Pillars

The activities of the network will be delivered through 4 pillars – please make a selection to learn more:

In the era of carbon budgets and nationally declared contributions, actions that reduce energy use within labs are increasingly recognised as opportunities for organisations to help meet local and national carbon reduction pledges. The collective emissions generated in the manufacture and use of large pieces of lab equipment in particular, can amount to 30-50% of energy draw of, for example, a university campus. In a recently published article from Ireland’s Marine Institute, two walk-in freezers were reported to use approximately 22,000 kwh per annum¹, nearly six times the 4,200 kwh used each year by the average Irish household².

In a S-Labs Workshop event held in Imperial College London in June 2019, Allison Hunter reported that 17.6 kwh are used per -80 freezer, per day, translating into an annual consumption of 6,424 kwh per freezer. A copy of her report is freely available via the S-Labs website. Click here to access presentation slides³. The University of Colorado Boulder, provides a helpful guide to choosing a low temperature storage unit, including advice on fridges freezers. Visit this site for more information.

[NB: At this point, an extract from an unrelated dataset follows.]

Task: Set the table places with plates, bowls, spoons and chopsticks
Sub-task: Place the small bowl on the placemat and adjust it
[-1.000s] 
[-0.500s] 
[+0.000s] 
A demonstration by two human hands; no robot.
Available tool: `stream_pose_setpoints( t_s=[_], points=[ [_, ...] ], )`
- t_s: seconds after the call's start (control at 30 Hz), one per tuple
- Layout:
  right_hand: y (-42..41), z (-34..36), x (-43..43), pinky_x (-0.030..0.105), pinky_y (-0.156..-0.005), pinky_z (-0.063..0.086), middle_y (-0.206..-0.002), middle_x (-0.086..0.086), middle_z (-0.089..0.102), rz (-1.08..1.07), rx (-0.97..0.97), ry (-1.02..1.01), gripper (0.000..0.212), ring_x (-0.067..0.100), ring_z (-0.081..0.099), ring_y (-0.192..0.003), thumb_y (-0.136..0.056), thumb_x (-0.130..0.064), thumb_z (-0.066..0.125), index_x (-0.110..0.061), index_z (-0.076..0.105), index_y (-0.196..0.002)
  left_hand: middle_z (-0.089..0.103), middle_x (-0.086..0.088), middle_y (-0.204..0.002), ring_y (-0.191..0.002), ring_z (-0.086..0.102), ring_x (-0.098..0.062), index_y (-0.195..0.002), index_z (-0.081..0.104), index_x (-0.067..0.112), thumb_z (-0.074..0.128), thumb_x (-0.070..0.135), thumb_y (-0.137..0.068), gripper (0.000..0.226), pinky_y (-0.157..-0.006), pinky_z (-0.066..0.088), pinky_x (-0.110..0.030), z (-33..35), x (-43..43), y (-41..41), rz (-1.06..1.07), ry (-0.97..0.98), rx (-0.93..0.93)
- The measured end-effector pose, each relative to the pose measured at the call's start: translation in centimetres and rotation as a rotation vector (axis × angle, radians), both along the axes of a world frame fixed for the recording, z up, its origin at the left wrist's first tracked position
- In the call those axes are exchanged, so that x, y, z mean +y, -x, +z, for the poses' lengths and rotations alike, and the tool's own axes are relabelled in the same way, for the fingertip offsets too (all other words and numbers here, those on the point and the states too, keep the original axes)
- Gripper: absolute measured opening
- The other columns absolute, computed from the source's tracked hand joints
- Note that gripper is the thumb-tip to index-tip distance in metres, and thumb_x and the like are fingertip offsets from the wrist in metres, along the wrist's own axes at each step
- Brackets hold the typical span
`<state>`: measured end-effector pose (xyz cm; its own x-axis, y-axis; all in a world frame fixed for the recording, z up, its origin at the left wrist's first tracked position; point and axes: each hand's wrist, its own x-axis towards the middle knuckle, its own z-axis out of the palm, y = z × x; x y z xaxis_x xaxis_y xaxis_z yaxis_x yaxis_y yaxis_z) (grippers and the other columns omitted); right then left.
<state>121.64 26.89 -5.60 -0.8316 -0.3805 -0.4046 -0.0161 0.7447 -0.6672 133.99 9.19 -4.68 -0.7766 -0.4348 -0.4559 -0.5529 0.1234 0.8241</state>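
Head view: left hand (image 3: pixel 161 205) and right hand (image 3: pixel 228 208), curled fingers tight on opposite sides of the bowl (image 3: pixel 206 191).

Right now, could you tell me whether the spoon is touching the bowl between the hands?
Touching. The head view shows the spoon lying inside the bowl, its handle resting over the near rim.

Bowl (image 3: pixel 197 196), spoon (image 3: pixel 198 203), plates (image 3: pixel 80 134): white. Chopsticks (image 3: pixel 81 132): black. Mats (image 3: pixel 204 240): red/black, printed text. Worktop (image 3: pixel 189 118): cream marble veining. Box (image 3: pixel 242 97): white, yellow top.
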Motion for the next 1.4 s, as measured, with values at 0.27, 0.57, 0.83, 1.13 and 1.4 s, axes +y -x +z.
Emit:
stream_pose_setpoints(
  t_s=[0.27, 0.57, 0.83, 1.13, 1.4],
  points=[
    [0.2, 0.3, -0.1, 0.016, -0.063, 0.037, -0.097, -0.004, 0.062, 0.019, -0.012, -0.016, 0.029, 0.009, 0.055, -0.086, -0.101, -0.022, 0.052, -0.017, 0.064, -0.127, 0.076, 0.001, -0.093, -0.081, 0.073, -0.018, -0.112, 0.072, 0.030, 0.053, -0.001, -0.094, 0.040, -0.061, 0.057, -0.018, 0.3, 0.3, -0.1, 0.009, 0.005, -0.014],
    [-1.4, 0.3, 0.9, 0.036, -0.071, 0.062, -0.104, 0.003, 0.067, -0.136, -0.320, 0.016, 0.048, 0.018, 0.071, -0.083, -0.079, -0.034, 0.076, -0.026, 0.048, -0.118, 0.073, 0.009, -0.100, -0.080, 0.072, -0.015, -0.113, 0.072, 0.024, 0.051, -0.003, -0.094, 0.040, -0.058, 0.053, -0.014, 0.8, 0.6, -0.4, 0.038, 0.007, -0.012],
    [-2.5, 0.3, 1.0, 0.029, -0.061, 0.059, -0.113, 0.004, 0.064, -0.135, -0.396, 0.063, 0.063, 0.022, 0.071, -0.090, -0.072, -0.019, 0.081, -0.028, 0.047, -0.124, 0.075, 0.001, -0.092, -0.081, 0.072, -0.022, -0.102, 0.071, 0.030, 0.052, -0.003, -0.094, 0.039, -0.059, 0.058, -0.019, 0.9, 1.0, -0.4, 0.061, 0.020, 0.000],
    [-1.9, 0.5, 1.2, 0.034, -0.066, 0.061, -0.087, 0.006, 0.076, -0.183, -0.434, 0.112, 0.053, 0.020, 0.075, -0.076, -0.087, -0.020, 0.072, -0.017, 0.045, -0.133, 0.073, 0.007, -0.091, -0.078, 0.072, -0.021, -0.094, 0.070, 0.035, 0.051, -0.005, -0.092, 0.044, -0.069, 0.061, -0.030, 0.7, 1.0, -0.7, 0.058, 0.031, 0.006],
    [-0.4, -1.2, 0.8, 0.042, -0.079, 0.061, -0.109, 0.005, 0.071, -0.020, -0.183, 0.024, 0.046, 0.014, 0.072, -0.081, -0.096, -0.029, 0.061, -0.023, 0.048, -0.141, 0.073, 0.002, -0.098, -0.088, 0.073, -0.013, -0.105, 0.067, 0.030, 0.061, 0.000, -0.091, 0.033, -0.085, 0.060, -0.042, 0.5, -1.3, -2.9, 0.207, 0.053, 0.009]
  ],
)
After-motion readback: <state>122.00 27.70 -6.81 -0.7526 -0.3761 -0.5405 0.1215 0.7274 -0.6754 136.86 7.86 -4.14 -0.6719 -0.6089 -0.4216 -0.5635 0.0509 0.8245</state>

HVAC systems (heating/ventilation/air-conditioning) are a major energy draw in labs. In her presentation to the first My Green Lab summit, held in march 2020, Alison Farmer explained that HVAC uses 50-75%, while lab equipment uses 20-25% and lighting, 10-15%. In addition to the freezers discussed above, fume hoods consume huge amounts of energy. When staff at Ireland’s Marine Institute installed ChemtrapTM filtration systems, enabling a switching off of vented hoods, this led to 40% energy savings1.

References

1. 1. Kilcoyne J, Bogan Y, Duffy C, Hollowell T (2022) Reducing environmental impacts of marine biotoxin monitoring: A laboratory report. PLOS Sustain Transform e0000001. https://doi.org/10.1371/journal.pstr.0000001 .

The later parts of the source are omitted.